Monday, August 24, 2009

Caleb (Monthly Update)

Caleb is 3-years-and-5-months-old today. As always, he is very into pretending. Lately, he has been pretending to be Spiderman, The Green Goblin, Batman, a pirate, and of course, Peter Pan. Now, he has never seen any of the first three except on posters in the toy store, but he got the idea that they were very strong and impressive. I think he thinks that Spiderman and Batman actually turn other people into spiders and bats.

Caleb has also been doing very well with learning his phonics sounds. I started teaching the sounds about 3 weeks ago using starfall.com and the Leapfrog Letters DVD. He now knows which sounds the first 15 letters make, and he'll probably know them all in another 2-3 weeks. I also got him his first little Kumon workbook (the capital letters one); he loves to trace and practice writing the capital letters in this book. Puzzles and coloring are two more daily favorites. I figured out that it is really easy to print out any type of coloring page from the internet, so we currently have six different pictures of Spiderman hanging in our play room. He much prefers markers to crayons right now, and has gotten considerably better lately about staying in the lines. (I have never said anything to him about it, but he just started doing it.) He is very intent and focused when coloring, and to date has never quit without completing whatever he is working on. He actually cried one day during class at church because the teacher tried to put the paints away before his picture was done. I like that he wants to finish what he starts :). The puzzles he does are mostly the 48-piece Melissa and Doug wooden ones, of which we only have four, but he just does them over and over. We also have a few 24-piece ones that he'll do when he wants something different. (I wish Melissa & Doug made something in between 48-pieces and 1oo-pieces.)

Though I admit I've had little to do with this because I haven't started teaching any math, Caleb has also gotten really good at counting lately. He can usually accurately count up to four or five items in a group in his head. I ask him how many are there, he looks at the group, and then tells me. If he gets it wrong, he can count them out loud and get the right answer the second time.

One of the cutest things about this age is his love for "impressing" and "being a hero." He is always coming up with some new jump or tumble or fighting stance, and he ALWAYS wants an audience and feedback. "Is that cool, Mama? You like that, Ethan?" is a chorus in our house right now. He is always telling us that he is so strong and showing us his muscles. Nothing exacts such instant attention and cooperation than when I start a phrase with, "Caleb, are you strong enough to... [carry this bag upstairs and put it on daddy's computer chair]?" He immediately hops up and does it, saying "Yes, I am!" He also loves to do anything that he can view as heroic. When Ethan is darting away from me at the library counter or at the park, I tell Caleb, "Go save brother! He's trying to get away!" Lickety-split, Caleb has Ethan by the hand and is leading him back to me. (It's very cute how willing Ethan is to be led by his brother...if I had tried the same thing, a fit might have ensued.) Most of his heroics have to do with saving Ethan from either running away, putting something "dangerous" in his mouth, trying to touch a bug, etc. I love that he sees himself as his brother's protector (even though I have to admit that he is also his brother's tormentor at times).

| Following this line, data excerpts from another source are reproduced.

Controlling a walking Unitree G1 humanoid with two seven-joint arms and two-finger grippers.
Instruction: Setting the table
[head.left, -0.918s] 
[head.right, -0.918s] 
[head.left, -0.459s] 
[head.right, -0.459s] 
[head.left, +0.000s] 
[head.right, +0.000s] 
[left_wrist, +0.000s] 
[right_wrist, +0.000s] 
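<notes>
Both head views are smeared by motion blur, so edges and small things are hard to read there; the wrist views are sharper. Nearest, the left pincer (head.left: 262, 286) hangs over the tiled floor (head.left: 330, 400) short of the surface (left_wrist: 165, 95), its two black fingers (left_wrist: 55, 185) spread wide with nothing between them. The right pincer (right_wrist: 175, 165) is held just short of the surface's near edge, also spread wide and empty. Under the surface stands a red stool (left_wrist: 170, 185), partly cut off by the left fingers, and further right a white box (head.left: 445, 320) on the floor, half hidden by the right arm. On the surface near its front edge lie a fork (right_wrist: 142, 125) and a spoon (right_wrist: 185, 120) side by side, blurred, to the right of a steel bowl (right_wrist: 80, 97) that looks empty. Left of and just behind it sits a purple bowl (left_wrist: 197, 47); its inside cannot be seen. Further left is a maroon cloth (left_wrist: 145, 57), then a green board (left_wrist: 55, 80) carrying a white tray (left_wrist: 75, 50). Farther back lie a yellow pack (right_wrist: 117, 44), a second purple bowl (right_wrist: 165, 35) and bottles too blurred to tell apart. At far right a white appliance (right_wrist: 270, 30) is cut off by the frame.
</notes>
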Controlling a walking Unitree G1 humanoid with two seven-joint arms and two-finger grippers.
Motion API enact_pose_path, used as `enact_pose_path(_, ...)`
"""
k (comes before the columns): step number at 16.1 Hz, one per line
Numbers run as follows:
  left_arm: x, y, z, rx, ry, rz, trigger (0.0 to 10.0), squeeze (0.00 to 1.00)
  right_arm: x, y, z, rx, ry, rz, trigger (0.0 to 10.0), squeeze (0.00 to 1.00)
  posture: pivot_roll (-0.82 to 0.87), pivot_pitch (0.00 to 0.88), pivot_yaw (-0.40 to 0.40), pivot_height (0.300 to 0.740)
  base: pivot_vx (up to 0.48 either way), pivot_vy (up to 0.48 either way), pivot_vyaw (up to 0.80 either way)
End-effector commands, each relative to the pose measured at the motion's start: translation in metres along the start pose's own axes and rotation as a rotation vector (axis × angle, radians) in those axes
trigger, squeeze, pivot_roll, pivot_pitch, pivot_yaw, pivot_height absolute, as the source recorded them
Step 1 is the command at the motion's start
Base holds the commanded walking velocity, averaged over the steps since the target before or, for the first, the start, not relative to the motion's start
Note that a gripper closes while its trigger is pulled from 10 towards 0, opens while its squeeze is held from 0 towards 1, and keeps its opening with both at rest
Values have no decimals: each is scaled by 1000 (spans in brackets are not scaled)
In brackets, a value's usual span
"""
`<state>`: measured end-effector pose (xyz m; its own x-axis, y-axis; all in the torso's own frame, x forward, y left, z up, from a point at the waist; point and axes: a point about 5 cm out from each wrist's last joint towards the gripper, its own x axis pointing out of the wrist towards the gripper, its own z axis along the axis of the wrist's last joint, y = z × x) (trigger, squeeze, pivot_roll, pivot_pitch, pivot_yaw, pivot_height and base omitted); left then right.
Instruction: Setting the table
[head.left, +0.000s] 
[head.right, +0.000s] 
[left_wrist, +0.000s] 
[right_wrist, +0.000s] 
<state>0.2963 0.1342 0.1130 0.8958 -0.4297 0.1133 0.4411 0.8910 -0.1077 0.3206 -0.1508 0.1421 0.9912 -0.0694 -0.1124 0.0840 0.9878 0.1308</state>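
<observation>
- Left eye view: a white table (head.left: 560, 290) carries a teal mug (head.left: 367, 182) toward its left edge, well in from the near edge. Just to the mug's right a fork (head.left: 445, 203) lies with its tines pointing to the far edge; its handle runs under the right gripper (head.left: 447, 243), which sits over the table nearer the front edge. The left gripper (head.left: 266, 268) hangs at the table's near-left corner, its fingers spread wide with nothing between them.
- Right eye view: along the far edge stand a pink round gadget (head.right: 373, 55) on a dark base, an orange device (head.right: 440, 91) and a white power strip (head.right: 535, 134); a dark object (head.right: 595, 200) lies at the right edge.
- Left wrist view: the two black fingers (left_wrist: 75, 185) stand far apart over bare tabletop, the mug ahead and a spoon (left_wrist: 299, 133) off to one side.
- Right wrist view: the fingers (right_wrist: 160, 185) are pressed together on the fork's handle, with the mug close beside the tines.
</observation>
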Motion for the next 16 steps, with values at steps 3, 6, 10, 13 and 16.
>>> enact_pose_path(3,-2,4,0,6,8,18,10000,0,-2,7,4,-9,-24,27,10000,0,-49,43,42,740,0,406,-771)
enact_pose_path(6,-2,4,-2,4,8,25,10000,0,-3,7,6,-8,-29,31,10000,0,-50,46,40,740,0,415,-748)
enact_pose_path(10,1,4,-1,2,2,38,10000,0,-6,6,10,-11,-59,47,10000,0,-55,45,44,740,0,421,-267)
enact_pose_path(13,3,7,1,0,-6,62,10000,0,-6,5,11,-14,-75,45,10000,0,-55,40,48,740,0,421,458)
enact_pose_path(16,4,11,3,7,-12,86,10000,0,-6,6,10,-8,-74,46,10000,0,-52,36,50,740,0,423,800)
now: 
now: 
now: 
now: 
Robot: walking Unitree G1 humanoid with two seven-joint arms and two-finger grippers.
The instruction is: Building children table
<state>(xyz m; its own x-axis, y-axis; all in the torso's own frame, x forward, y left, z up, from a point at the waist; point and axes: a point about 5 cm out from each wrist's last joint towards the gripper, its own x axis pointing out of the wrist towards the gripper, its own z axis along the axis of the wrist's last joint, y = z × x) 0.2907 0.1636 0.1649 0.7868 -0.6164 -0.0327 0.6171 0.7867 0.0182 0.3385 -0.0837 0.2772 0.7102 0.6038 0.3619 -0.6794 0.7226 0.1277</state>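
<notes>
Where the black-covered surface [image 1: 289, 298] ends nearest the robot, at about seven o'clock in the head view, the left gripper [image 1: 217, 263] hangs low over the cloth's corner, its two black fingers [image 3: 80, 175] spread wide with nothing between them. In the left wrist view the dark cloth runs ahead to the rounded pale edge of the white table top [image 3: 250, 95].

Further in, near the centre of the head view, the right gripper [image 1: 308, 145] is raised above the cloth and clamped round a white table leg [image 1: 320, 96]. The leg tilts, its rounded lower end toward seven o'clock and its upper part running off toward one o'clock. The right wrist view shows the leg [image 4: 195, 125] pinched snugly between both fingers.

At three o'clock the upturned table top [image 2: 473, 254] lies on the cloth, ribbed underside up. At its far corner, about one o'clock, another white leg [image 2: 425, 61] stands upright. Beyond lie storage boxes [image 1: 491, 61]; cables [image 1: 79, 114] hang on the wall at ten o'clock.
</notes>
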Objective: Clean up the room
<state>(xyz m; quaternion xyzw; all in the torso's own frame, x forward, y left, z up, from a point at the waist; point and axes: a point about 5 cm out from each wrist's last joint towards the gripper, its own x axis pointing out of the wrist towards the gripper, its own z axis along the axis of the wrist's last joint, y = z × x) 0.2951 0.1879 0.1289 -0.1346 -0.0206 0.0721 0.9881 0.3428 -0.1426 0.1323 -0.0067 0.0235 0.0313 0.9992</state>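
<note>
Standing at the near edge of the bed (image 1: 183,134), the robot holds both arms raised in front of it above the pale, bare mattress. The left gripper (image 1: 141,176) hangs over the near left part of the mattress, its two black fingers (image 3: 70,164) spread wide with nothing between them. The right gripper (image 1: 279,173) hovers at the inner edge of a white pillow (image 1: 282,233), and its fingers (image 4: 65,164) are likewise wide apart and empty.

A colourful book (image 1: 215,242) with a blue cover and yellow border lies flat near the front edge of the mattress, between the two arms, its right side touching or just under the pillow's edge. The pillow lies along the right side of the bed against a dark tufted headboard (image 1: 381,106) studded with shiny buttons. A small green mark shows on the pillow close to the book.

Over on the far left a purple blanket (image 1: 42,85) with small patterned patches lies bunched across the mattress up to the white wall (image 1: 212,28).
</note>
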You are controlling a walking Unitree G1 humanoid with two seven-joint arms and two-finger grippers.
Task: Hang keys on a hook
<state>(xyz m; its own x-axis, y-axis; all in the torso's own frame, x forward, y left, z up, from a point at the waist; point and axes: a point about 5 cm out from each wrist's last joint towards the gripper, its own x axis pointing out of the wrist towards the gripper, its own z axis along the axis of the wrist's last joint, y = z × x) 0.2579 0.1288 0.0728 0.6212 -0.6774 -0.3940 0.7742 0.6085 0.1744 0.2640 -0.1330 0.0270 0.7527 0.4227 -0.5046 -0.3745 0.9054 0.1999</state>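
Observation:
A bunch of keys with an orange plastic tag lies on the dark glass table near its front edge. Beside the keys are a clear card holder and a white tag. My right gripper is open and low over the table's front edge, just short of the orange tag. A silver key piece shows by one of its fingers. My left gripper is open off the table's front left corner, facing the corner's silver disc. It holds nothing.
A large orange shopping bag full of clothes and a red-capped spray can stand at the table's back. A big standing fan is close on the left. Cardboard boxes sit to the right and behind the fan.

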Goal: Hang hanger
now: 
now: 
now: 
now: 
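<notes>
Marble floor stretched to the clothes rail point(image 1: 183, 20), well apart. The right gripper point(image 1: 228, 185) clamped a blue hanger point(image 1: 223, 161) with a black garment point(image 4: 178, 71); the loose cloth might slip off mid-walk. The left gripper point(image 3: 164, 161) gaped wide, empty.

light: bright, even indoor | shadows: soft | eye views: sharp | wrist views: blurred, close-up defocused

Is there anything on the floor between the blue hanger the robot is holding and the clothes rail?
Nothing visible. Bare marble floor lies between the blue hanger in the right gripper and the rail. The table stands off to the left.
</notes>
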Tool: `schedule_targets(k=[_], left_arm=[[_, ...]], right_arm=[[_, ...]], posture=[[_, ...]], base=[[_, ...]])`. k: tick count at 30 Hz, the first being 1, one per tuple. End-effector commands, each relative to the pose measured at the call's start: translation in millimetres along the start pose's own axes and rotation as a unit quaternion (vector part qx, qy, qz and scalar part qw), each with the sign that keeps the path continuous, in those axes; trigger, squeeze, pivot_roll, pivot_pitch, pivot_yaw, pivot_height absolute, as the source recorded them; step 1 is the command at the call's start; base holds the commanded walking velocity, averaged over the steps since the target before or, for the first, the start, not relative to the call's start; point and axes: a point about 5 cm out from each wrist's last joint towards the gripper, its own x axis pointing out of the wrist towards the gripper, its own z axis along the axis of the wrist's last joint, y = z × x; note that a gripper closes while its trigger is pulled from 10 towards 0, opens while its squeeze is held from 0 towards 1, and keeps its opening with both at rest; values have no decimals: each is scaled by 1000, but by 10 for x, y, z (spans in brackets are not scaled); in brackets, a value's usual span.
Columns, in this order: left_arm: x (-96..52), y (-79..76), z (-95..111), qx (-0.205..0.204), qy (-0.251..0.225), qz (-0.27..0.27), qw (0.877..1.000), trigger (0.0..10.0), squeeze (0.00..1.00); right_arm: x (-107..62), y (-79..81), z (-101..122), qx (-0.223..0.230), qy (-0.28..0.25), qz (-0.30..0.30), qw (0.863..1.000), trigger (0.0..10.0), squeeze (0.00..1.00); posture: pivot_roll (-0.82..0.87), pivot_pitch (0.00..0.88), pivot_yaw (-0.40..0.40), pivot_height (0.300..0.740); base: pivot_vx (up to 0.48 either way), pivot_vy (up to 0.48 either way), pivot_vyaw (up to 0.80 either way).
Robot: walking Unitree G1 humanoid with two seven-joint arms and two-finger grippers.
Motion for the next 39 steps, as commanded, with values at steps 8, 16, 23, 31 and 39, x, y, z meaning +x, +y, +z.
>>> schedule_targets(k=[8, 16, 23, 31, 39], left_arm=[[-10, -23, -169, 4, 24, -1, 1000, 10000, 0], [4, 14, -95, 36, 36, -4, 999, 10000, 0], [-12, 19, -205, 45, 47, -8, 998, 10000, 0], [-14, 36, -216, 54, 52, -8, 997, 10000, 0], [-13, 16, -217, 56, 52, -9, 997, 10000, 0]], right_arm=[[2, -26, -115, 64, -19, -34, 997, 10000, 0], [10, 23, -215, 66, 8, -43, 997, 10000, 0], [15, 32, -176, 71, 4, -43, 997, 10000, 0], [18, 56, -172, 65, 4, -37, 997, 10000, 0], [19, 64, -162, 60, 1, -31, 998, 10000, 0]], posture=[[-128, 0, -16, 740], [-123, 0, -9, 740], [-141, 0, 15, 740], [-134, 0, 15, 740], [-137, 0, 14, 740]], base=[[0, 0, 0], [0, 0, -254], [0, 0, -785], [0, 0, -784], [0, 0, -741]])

One of the difficult things about this stage is Caleb's ability to weigh consequences in his mind and go ahead with a misbehavior because he's decided that the consequence is worth it (or he hopes that he won't get caught.) That is driving me nuts. I try to motivate him in all kinds of positive ways with verbal encouragement, reminders of positive consequences, reminders about how things make other people feel, but there are still so many times that he chooses to be mischevious and has to have a negative consequence doled out. I get so tired of taking priviliges and toys away from him, but I guess that's just the way things are with a little boy.

Another challenge is his increased ability to use words to avoid the little verbal "guides" that I'm used to setting up. Like when I give him two choices of which I find both acceptable, he persistently argues for the 3rd choice of his own making, and refuses to pick one of mine. He remembers EVERYTHING now, and is always looking for logical holes in the general statements that I make. Here's an example conversation:

"Don't drop things on your brother's head, Caleb." (something he has heard literally 50+ times)
"Why not?"
"Because it might hurt him."
"But it didn't hurt him. See, he's not crying."
"Not this time, but it could next time."
"No it won't, because I'll drop it just the same. I think he likes it."
"Regardless, I do not want you to drop anything on anyone's head. That is the rule in our house and I expect you to follow it. If you do it again, you're going to have to sit in time-out."
"Okay, Mommy, I not going to do it again."

or it could be...

"Caleb, don't throw toys."
"Why not?"
"Because the toy might hit someone."
"But it didn't hit anyone."
"Yes, I know, but the next time it might."
"But it won't because I'll throw it over Ethan like I just did."
"We don't throw toys! That's the rule! Obey the rule or there will be a consequence that you don't like!"